Your task:
From the line below that contains "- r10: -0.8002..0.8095" to the line that contains "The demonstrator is", repeat every line exactly, both ends included, and nothing else.

Provided data:
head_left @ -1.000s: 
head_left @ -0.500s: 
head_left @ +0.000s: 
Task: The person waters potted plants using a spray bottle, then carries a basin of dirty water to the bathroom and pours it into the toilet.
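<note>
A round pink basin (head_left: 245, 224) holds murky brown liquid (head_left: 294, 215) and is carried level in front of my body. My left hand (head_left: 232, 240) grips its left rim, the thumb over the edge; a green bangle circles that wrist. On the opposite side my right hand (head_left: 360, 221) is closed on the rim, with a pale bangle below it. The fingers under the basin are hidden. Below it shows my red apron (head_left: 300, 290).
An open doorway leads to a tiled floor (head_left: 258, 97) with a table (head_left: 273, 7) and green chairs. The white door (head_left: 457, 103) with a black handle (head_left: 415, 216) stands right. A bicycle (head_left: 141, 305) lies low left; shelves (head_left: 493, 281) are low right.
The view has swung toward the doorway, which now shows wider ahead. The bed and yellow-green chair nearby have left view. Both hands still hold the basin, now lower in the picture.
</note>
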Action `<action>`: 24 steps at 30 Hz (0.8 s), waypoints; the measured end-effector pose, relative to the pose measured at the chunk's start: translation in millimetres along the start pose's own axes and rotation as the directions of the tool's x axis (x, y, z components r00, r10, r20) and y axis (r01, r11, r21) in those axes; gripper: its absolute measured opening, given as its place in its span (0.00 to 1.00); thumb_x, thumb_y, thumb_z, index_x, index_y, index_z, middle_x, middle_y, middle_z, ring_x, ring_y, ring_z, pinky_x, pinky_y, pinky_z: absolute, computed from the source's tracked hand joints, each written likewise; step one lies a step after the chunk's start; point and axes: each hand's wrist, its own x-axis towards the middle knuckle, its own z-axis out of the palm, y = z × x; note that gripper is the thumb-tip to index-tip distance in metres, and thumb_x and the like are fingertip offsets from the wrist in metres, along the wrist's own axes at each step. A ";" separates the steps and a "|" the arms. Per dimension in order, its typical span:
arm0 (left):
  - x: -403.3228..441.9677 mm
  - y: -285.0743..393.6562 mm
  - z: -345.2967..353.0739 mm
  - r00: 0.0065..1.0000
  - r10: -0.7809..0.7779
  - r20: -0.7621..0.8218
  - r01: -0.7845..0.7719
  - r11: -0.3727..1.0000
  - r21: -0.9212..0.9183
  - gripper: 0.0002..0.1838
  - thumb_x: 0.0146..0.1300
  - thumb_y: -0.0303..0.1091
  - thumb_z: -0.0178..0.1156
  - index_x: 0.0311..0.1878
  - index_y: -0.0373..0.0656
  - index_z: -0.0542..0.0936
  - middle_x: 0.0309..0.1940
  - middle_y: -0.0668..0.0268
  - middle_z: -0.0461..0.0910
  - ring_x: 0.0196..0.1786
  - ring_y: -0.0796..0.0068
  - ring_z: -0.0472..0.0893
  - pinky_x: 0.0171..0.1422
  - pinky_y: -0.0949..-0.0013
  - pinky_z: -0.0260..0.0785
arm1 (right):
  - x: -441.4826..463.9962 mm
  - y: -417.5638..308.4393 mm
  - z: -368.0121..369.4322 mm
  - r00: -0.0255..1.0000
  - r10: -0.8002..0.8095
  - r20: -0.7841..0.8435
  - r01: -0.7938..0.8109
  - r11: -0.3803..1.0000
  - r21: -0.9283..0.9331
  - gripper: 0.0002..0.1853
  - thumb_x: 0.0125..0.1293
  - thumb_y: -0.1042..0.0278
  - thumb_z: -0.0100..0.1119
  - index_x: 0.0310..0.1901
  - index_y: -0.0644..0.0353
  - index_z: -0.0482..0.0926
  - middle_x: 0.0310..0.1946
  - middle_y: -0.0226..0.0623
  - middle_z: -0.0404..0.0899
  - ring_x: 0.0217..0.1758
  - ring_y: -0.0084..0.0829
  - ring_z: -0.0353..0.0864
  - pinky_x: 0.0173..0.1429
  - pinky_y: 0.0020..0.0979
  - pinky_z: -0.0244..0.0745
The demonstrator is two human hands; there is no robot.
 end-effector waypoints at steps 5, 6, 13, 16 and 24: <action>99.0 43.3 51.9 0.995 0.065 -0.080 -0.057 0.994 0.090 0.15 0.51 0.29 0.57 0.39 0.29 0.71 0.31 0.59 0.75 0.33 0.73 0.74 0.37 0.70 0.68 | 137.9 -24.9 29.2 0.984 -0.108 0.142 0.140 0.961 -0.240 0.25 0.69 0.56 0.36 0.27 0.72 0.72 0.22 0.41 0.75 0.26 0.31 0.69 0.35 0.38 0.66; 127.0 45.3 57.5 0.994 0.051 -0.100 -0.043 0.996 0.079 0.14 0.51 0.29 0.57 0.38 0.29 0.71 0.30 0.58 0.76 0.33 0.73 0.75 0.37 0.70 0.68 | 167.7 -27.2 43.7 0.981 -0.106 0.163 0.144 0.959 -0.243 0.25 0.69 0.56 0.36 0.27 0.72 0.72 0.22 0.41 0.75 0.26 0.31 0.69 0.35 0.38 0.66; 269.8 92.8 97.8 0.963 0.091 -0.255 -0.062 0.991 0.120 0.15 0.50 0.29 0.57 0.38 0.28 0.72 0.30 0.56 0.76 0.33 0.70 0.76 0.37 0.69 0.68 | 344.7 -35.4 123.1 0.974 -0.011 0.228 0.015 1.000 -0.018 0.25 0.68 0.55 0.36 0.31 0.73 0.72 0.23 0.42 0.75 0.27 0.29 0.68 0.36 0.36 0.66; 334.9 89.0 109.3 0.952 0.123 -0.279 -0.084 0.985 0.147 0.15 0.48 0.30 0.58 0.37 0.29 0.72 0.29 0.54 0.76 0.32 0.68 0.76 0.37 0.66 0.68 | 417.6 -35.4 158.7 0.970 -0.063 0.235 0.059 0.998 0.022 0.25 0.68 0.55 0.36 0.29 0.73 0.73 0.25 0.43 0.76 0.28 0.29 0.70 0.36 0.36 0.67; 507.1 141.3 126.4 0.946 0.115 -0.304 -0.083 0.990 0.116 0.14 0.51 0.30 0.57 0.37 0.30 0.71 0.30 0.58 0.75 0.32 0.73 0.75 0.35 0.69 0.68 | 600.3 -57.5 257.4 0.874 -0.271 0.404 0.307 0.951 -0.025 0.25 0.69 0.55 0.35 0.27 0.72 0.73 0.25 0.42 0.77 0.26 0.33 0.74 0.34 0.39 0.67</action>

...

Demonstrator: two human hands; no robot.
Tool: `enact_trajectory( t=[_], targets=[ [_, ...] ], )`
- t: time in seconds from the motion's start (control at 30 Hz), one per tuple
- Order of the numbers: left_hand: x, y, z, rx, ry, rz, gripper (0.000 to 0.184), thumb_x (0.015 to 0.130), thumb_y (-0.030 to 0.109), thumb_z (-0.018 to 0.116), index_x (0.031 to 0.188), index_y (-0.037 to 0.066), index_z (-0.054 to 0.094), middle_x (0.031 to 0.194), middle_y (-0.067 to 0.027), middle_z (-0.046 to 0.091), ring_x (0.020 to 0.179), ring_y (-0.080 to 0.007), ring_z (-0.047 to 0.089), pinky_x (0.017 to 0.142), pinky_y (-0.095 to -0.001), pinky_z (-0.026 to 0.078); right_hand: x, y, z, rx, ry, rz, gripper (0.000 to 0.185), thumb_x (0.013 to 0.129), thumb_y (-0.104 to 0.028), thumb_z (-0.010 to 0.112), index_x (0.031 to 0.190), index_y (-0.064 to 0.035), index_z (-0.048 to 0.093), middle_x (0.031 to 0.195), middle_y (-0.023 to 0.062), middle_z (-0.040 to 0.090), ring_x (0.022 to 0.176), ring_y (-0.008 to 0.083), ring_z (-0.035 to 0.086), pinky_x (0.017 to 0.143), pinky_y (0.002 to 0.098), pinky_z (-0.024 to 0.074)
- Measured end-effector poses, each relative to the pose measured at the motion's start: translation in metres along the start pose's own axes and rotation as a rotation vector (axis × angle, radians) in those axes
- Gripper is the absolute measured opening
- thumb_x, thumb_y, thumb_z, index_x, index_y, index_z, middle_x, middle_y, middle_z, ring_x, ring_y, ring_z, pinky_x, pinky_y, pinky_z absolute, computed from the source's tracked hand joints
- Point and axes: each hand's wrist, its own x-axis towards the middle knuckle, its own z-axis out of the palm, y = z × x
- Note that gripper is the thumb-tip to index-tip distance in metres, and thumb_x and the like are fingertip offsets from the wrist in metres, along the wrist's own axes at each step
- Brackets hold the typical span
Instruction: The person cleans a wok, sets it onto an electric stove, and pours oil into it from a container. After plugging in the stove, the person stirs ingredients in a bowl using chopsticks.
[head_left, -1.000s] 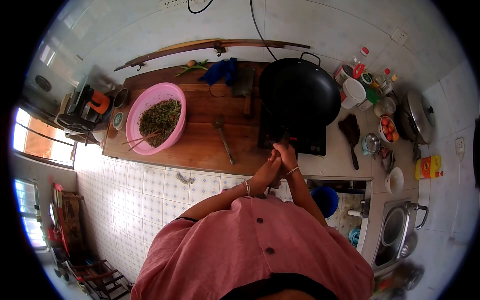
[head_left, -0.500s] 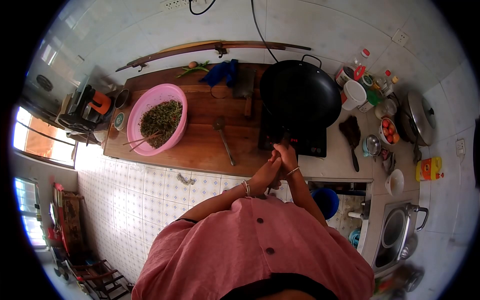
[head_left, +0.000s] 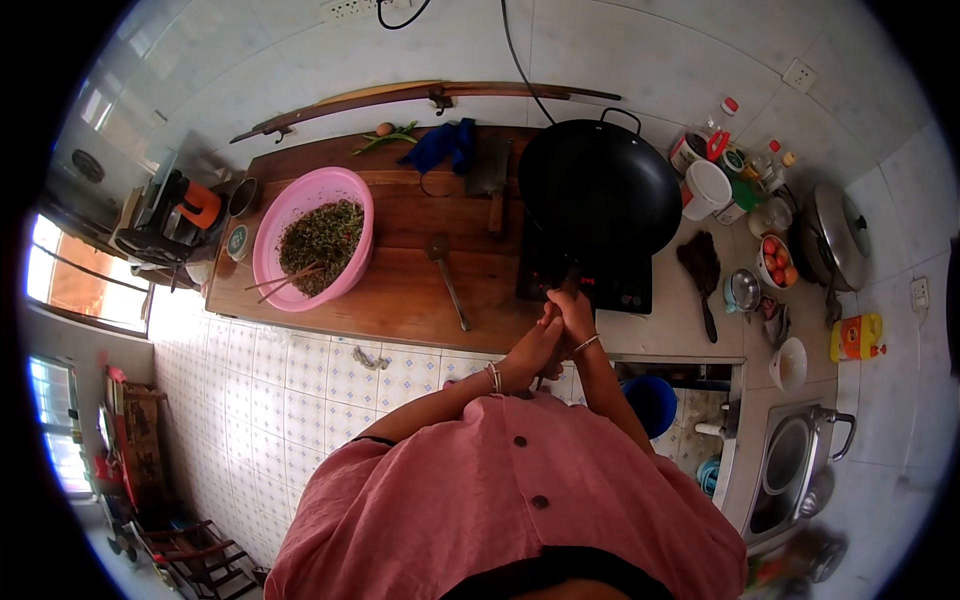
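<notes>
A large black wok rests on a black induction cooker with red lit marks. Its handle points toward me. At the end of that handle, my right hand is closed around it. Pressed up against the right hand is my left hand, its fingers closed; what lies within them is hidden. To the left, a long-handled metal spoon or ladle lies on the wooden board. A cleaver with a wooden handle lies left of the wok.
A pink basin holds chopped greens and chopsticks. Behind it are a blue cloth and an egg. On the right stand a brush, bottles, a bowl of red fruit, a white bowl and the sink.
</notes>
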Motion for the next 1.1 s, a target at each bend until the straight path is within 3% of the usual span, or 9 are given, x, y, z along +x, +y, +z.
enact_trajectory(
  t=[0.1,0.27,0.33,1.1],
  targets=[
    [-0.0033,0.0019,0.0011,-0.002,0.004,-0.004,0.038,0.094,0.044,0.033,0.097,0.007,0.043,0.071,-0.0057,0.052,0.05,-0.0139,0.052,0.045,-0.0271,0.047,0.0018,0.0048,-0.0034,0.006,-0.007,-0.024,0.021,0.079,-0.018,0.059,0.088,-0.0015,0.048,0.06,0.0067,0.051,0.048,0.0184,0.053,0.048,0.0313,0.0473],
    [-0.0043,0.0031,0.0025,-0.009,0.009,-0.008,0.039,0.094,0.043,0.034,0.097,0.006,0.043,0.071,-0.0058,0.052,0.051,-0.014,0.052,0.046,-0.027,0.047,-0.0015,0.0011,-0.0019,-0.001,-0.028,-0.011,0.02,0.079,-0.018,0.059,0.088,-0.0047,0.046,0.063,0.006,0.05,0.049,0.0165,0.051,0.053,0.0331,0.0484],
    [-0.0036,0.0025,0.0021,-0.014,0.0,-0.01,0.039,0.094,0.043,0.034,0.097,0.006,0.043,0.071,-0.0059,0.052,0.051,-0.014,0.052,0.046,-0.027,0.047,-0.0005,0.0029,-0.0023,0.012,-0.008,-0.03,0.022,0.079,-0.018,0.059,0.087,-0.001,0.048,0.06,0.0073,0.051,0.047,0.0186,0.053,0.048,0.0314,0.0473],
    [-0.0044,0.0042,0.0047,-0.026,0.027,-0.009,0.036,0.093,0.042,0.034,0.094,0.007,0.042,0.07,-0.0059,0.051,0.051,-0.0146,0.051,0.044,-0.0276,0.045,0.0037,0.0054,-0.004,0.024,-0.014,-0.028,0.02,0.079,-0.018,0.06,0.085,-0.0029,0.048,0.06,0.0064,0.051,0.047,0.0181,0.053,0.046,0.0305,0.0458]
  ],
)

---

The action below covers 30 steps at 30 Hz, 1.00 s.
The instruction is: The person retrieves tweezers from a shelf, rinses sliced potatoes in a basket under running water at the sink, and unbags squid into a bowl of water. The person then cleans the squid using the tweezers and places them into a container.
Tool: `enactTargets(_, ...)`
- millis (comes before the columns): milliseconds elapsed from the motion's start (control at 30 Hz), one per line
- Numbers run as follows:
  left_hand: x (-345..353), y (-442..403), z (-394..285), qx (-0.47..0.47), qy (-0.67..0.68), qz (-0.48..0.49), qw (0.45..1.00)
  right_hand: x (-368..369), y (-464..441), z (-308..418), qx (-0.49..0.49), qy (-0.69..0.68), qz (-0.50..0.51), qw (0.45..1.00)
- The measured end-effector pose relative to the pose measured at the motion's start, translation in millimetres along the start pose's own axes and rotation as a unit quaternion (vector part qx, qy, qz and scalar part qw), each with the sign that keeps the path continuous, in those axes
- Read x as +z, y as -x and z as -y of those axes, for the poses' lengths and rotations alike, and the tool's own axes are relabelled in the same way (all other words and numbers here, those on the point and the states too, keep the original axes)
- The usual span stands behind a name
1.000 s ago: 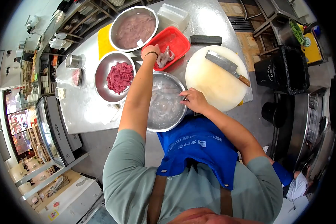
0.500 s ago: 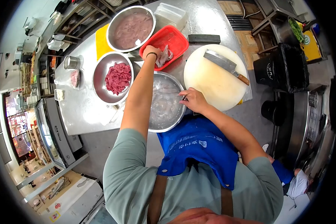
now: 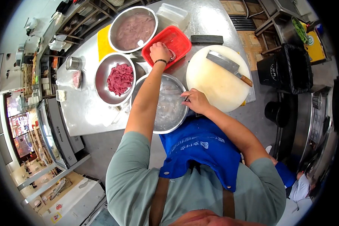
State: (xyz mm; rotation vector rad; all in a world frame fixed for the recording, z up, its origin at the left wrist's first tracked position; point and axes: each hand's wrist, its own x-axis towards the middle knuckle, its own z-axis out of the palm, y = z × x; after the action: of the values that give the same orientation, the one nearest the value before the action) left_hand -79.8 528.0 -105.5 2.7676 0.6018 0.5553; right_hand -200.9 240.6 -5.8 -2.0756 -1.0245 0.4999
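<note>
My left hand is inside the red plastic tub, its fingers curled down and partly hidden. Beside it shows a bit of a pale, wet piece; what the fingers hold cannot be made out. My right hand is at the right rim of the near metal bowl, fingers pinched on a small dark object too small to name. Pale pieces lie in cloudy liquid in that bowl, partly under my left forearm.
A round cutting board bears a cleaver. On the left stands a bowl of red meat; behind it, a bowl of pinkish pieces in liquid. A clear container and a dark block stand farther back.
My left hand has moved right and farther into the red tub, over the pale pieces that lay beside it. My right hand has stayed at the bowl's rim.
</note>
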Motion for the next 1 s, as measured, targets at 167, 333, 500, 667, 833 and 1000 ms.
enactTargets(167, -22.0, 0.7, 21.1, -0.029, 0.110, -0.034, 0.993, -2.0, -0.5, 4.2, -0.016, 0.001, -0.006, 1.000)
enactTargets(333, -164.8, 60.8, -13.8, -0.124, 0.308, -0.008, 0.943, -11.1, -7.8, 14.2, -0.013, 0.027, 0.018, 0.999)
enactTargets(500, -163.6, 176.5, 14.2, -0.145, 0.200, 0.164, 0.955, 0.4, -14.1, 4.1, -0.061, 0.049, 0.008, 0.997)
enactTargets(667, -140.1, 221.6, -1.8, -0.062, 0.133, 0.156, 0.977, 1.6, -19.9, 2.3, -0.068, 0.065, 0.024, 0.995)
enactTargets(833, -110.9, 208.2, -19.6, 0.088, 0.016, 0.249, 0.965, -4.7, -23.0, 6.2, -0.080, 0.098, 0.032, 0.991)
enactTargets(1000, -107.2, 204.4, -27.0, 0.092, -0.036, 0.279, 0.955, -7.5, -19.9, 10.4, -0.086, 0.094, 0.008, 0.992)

Solution for this problem:
  - r10: -0.8002..0.8095
  - r20: -0.7841..0.8435
  - r01: -0.7938..0.8109
  - r11: -0.3803..1.0000
  - r21: -0.9283..0.9331
  - gripper: 0.0002..0.1853
  - thumb_x: 0.0125..0.1293
  - thumb_y: -0.1042..0.0278
  - thumb_z: -0.0100..0.1119
  - index_x: 0.0310..0.1901
  - index_y: -0.0644..0.0353
  - index_z: -0.0482..0.0926
  - middle_x: 0.0310..0.1946
  - middle_y: -0.0226..0.0623
  - middle_z: -0.0404..0.0899
  - ring_x: 0.0217..0.1758
  - ring_y: -0.0084..0.0829
  - ring_z: -0.0353..0.0864
  - pinky_x: 0.0173..0.1429
  - pinky_y: 0.0020..0.0979
  - pinky_z: -0.0244..0.0745
The demonstrator is two human hands; there is no robot.

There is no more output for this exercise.